Landing at Gobnadoogha Quay, I query Michael about returning. “Ah, take as much time as you like. Just give me a ring when you’re finished,”is the somewhat disconcerting reply.
There is a lazy heat in the air as I follow the green arrows for the Gobnadoogha Loop towards the heart of Inishbiggle. Directly over the treacherous Bull’s Mouth Sound lies the familiar outline of Achill’s, Slievemore Mountain, but just now it seems straight off a Paul Henry canvas. This has me recalling Henry’s other famous works such as Launching the Currach and the Potato Diggers, which show west coast people industriously employed. By contrast, nobody seems employed today. The fields around are empty and silent, while the roadside is sprinkled with abandoned cottages.
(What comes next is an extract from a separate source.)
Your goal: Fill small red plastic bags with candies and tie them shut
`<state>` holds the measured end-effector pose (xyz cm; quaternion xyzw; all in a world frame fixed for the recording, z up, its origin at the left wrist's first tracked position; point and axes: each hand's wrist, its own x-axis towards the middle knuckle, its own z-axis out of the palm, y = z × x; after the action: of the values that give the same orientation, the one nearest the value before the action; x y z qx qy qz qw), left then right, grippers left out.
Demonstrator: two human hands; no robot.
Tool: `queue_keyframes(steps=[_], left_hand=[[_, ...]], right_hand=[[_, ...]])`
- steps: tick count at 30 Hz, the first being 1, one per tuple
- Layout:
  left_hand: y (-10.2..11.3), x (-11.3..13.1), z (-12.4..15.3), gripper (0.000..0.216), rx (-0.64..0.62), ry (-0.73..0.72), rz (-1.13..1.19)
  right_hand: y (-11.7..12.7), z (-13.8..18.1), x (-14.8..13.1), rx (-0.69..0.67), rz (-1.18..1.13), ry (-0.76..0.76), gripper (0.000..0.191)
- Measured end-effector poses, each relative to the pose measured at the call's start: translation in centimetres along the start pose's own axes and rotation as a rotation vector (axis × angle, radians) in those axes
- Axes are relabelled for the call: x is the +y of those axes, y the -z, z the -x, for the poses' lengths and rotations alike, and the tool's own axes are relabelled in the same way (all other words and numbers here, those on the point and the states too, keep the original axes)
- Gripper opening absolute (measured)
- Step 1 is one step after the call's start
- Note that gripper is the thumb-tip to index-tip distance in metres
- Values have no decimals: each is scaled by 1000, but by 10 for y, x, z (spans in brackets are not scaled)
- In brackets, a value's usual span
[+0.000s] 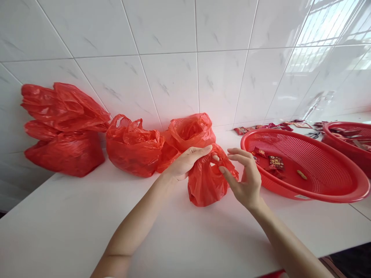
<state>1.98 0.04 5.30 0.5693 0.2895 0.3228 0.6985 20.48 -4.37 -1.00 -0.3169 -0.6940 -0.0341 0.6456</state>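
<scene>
In the head view a red plastic bag (205, 188) stands on the white counter in the middle, its top gathered. My left hand (187, 162) is closed on the bag's upper edge, and one pale fingertip shows through a handle opening. At the bag's right side is my right hand (246, 177), thumb and fingers spread apart with nothing seen between them. Its thumb tip is close to the bag; whether it touches the plastic I cannot tell. What lies inside the bag is hidden.
Several filled red bags (133, 150) stand along the tiled wall to the left and behind. On the right a red mesh basket (319, 193) holds a few wrapped snacks (276, 162) and a peanut-like piece (302, 174). Beyond it are a second basket (348, 144) and scattered packets (272, 126).
</scene>
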Motion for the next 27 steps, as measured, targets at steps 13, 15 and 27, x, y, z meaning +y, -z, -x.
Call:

Outside a place, which in past times rang to the happy sound of children playing, some men are chatting. Island culture proclaims I must pause by what was once the island schoolhouse and contribute to the conversation.
Most tell me they have worked abroad but returned to Inishbiggle in retirement. I recall the island population was once well over 100, but how many is it today? “Less than 20; the young people have all left,” laments one of the group.
Is Inishbiggle’s community dying?
“Yes. These days you won’t get people to live in a place with no pub, shop or post office.”
And what about the Irish language?
“It’s gone, people don’t really speak it anymore.”
Onwards then, while I reflect on the sagacity of the islanders: they are well aware that what seems quaint and relaxing to visitors like me will inevitably appear boring and backward to 21st century teenagers.
Next comes the island’s most substantial edifice. Built to serve the once historically significant Protestant community, Holy Trinity Church is of sturdy construction. It made history some years ago when it was ecumenically rededicated as Ireland’s only Catholic and Protestant place of worship.
Rambling on past a few cattle placidly grazing in buttercup-rich pastures to the sound of bees harvesting, it occurs to me that this is slow tourism at its most deliciously languid.
On the return boat journey I query Michael about the island’s future.
“It isn’t good” he replies. “There are no children – everyone on the island is over 50. When the present generation passes on, Inishbiggle will become another uninhabited island off the Mayo coast.”
Suitability: Unchallenging outing on level terrain. No services available on the island, so bring your lunch.
Getting there: Daily ferry service to Inishbiggle from Doran’s Point Ballycroy, Co Mayo, at 9am daily, returning at 4.30pm. Cost €10 return. Transfers at other times may be booked at 087 1269618.